> [What is expected]: Find the string "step" in the listing below and return each line it appears in.
────────────────────────────────────────
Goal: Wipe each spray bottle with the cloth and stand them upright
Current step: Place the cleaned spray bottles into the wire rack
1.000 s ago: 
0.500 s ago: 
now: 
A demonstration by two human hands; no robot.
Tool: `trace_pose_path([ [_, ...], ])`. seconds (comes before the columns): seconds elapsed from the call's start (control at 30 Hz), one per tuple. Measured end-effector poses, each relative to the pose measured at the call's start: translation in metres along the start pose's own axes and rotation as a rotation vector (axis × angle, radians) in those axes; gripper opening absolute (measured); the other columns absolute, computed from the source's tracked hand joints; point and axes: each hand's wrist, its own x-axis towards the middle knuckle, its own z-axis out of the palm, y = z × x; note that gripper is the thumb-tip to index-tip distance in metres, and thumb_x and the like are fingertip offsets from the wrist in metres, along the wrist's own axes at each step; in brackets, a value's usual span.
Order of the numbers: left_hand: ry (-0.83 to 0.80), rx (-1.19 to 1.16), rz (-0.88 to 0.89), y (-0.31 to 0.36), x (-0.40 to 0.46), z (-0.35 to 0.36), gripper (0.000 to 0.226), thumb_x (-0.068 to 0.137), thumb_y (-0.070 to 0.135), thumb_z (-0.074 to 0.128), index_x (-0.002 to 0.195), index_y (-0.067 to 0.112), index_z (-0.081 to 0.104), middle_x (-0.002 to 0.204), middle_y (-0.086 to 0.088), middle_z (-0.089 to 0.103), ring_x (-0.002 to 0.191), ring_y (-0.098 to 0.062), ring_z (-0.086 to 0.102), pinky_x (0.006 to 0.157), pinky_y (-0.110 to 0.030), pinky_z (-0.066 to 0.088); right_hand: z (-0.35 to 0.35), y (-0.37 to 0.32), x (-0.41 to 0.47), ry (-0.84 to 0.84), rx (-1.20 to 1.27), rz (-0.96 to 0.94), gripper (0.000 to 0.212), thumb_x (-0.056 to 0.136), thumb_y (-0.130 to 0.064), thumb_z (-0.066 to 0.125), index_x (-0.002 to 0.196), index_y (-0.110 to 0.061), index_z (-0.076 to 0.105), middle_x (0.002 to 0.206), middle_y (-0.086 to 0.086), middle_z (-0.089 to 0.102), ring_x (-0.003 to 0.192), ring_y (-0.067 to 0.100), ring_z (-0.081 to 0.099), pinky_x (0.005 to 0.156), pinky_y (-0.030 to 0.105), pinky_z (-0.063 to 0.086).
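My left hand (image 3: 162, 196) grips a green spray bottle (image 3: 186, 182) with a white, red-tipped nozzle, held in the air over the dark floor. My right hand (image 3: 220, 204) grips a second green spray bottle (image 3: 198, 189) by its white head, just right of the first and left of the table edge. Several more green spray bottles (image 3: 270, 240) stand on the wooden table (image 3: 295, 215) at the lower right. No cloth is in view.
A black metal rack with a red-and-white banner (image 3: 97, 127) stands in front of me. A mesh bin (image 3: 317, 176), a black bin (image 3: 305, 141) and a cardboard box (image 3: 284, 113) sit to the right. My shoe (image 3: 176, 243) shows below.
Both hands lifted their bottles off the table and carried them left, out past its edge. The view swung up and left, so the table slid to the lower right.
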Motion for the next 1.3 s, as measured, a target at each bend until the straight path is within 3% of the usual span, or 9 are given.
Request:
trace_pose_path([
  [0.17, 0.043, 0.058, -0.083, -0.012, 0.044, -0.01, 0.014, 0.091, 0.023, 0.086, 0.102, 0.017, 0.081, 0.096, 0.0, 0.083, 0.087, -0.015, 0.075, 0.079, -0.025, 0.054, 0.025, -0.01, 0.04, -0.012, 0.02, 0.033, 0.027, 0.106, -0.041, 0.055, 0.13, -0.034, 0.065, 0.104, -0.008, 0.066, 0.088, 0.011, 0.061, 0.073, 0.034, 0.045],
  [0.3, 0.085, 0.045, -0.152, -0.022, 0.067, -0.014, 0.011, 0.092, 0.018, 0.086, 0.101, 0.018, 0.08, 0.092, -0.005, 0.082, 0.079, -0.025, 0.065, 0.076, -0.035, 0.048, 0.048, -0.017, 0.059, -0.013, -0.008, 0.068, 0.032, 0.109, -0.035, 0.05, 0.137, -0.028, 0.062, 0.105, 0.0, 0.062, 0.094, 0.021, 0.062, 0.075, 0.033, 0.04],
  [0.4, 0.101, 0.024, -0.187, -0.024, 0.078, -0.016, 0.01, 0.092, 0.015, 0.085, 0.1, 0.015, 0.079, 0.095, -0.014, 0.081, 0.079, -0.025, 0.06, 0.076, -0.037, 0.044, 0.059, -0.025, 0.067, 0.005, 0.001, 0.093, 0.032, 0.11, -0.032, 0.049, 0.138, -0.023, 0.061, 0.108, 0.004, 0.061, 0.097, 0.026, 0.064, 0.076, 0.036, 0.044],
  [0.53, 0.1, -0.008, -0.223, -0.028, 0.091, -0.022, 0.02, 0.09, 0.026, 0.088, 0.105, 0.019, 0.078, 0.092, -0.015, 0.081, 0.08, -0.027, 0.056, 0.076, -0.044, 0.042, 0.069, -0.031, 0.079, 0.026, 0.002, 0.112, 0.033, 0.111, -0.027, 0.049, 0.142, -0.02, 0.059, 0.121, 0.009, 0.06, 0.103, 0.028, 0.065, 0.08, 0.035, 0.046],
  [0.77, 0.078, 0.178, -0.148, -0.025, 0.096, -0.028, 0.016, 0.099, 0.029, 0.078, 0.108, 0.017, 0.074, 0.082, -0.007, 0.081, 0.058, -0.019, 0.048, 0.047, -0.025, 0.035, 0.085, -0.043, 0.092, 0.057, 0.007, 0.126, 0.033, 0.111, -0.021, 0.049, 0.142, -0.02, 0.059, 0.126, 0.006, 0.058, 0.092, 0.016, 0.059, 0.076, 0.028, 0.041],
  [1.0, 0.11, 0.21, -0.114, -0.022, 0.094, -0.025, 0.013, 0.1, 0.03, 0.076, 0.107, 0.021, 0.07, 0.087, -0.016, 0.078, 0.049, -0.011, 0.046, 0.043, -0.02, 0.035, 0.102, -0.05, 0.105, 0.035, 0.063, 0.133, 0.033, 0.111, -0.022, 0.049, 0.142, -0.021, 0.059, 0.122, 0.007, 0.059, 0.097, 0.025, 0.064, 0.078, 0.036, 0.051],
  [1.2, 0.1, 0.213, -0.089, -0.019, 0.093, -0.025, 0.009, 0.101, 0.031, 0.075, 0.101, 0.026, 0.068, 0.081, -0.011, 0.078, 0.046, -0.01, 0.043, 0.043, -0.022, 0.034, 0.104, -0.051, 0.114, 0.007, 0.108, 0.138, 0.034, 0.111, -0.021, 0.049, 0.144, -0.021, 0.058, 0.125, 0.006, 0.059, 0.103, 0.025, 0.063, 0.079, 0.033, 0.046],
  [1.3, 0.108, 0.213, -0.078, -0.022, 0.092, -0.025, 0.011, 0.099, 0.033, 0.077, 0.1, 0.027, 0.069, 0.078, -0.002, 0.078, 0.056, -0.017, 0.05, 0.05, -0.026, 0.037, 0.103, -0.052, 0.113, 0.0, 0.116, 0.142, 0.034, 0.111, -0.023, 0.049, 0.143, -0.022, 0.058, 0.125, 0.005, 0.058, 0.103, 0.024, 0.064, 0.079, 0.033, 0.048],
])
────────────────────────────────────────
> [Your response]:
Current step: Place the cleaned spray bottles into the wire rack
Tool: `trace_pose_path([ [_, ...], ])`. seconds (comes before the columns): seconds elapsed from the call's start (control at 30 Hz), one per tuple. Measured end-effector poses, each relative to the pose measured at the call's start: translation in metres along the start pose's own axes and rotation as a rotation vector (axis × angle, radians) in those axes; gripper opening absolute (measured); the other columns absolute, computed from the source's tracked hand joints; point and axes: each hand's wrist, its own x-axis towards the middle knuckle, its own z-axis out of the palm, y = z × x; note that gripper is the thumb-tip to index-tip distance in metres, and thumb_x and the like are fingertip offsets from the wrist in metres, along the wrist's own axes at each step; in brackets, a value's usual span.

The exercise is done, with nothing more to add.